■ What to do ■
Find the line holding "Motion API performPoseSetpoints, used" in the entries below. Give it again exactly, along with every line after it up to and including the line holding "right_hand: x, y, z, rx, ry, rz".

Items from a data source
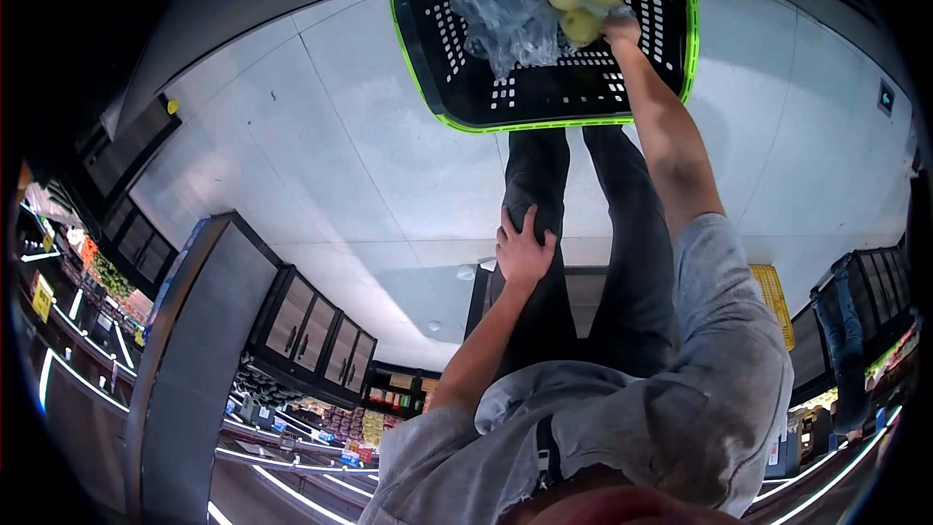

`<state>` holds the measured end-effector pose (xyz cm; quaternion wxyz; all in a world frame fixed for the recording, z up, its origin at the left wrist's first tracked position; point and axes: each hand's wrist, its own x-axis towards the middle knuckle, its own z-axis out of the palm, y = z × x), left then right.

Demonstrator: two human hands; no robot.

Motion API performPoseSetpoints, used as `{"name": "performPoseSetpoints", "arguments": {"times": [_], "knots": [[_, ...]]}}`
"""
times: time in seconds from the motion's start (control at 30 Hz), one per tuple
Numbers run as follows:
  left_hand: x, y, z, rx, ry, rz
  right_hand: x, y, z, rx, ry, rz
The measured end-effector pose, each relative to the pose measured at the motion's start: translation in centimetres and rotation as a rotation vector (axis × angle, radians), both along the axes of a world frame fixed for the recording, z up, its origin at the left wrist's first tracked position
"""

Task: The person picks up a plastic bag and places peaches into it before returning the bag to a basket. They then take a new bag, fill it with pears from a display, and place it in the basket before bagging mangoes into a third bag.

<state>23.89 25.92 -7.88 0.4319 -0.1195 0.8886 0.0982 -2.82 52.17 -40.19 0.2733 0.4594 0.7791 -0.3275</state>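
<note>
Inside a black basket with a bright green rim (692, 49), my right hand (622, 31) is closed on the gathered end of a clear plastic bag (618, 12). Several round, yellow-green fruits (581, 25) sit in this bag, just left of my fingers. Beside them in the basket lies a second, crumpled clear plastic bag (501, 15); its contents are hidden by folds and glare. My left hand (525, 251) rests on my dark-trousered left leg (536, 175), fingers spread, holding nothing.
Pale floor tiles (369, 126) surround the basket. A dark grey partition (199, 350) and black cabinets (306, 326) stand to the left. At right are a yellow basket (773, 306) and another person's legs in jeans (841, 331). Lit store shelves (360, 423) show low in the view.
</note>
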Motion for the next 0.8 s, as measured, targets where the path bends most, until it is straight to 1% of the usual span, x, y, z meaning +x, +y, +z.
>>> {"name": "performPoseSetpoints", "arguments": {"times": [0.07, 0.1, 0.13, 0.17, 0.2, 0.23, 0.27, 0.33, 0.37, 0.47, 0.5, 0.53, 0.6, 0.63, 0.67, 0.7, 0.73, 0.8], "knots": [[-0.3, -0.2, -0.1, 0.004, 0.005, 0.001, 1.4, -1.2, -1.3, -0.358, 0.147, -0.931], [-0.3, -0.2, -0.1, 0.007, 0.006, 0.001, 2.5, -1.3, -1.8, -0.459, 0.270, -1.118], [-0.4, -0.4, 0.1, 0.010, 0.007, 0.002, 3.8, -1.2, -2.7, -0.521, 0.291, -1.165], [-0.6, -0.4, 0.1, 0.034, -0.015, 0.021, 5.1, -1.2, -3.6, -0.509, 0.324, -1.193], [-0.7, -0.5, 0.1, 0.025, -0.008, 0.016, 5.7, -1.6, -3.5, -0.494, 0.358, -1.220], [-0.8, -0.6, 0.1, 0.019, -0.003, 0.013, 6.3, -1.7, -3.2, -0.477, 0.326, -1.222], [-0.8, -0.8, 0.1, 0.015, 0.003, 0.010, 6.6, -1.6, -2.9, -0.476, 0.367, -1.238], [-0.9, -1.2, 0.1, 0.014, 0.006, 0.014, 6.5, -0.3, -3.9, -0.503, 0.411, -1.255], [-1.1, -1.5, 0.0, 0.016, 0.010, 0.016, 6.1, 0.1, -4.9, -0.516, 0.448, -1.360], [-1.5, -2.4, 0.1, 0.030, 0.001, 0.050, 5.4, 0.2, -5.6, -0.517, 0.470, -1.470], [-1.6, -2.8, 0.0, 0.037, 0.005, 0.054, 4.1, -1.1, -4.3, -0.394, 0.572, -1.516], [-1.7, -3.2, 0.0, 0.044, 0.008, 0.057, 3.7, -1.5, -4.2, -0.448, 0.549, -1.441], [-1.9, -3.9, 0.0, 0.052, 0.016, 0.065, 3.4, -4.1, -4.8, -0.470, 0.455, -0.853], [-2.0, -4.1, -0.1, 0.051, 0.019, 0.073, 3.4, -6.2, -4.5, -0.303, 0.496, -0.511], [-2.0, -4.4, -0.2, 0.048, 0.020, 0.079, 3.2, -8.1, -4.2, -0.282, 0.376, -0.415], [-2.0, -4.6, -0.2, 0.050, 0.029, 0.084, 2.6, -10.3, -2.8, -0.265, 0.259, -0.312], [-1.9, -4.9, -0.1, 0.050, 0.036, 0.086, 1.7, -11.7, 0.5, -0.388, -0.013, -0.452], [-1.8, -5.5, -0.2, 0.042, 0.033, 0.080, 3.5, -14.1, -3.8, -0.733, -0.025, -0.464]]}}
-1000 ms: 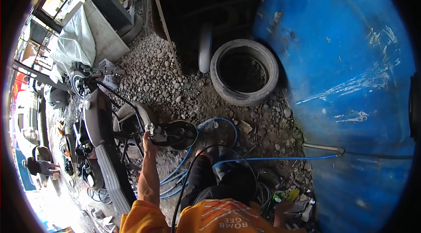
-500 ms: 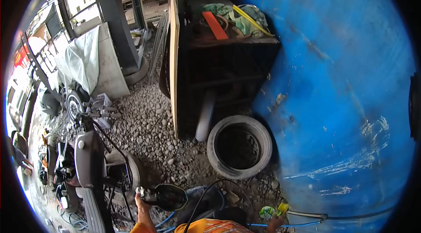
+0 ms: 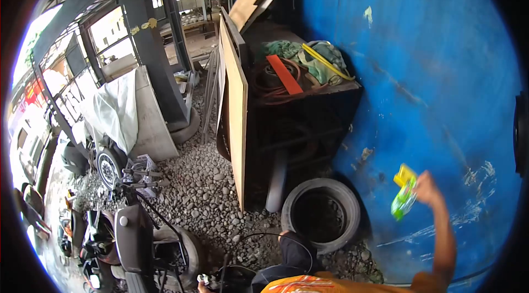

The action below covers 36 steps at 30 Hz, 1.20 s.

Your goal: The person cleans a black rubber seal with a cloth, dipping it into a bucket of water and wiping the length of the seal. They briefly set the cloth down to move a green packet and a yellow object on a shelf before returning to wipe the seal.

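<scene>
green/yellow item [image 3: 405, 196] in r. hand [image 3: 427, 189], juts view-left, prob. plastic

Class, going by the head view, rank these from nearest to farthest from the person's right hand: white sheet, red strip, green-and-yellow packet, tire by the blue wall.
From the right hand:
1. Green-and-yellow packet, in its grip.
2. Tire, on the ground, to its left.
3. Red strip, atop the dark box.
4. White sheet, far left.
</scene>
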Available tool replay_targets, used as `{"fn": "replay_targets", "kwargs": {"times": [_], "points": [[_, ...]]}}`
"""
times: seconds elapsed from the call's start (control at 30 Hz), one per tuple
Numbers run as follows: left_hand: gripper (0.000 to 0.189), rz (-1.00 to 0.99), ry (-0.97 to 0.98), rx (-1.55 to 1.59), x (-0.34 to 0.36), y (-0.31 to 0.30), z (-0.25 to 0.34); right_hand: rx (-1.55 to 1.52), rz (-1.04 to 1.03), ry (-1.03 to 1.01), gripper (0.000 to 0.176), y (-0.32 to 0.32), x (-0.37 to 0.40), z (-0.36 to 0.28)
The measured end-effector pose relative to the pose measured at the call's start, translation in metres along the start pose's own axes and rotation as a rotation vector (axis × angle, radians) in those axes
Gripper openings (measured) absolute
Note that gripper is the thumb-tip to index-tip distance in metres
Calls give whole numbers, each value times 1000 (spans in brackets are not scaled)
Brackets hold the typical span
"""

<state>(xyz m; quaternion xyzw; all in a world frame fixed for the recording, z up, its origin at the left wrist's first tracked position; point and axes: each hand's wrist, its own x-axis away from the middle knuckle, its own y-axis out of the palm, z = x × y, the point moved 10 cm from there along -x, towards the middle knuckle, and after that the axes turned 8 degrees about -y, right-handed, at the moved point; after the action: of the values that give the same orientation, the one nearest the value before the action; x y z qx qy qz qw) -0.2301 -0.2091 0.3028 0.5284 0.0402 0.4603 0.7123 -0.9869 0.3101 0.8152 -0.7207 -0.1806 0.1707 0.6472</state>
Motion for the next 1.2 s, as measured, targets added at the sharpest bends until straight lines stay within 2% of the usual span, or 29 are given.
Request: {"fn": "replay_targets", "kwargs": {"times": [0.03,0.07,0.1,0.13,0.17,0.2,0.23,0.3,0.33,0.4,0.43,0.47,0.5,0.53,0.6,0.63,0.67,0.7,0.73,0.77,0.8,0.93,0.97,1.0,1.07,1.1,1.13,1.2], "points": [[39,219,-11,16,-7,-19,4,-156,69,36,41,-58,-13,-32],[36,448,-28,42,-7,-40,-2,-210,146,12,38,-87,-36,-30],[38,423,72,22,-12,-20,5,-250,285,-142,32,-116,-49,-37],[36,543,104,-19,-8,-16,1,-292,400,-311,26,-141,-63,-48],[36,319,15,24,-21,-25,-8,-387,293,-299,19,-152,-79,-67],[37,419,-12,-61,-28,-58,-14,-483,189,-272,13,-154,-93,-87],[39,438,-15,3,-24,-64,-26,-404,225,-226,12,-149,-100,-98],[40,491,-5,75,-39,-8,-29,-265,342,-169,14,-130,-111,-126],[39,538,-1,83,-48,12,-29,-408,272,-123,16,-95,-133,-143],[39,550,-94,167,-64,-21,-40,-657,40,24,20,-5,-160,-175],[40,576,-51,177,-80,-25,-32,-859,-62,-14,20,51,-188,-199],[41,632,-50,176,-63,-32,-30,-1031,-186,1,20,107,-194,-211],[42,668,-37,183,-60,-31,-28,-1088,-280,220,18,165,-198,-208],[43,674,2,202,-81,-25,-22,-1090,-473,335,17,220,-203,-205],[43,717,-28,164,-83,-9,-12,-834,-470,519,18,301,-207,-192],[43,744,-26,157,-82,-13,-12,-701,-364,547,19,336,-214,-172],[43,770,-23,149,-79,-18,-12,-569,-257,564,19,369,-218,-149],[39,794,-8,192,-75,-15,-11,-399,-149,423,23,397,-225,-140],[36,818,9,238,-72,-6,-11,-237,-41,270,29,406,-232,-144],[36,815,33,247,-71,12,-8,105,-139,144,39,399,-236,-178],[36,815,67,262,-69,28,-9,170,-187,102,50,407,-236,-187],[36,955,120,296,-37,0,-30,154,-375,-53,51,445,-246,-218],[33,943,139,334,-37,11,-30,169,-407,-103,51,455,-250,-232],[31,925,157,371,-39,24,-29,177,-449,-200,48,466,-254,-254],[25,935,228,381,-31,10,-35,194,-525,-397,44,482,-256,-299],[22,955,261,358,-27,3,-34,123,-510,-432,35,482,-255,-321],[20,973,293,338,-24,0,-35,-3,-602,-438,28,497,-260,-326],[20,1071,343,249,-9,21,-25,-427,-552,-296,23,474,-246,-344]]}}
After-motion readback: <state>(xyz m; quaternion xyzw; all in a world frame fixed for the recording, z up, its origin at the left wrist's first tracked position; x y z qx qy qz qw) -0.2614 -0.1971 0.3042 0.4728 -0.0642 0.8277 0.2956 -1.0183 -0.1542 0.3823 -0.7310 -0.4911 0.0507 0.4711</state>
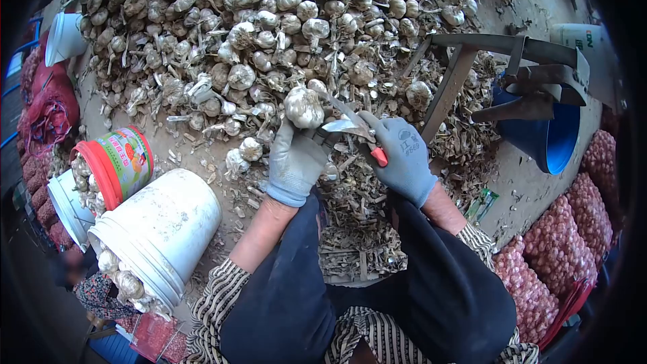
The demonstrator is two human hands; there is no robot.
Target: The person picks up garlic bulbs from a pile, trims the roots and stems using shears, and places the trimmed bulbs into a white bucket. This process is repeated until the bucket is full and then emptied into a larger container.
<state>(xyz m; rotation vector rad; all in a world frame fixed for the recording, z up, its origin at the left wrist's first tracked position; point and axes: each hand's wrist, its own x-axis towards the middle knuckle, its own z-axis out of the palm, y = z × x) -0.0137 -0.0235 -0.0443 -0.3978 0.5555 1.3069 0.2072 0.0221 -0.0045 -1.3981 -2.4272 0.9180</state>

■ Finished exercise ■
Motion API performPoseSetpoints, used as `{"name": "performPoseSetpoints", "arguments": {"times": [_], "knots": [[_, ...]]}}`
"""
times: time in seconds from the motion's start (control at 30 Hz), one per tuple
Numbers run as follows:
  left_hand: x, y, z, rx, ry, rz
  right_hand: x, y, z, rx, ry, rz

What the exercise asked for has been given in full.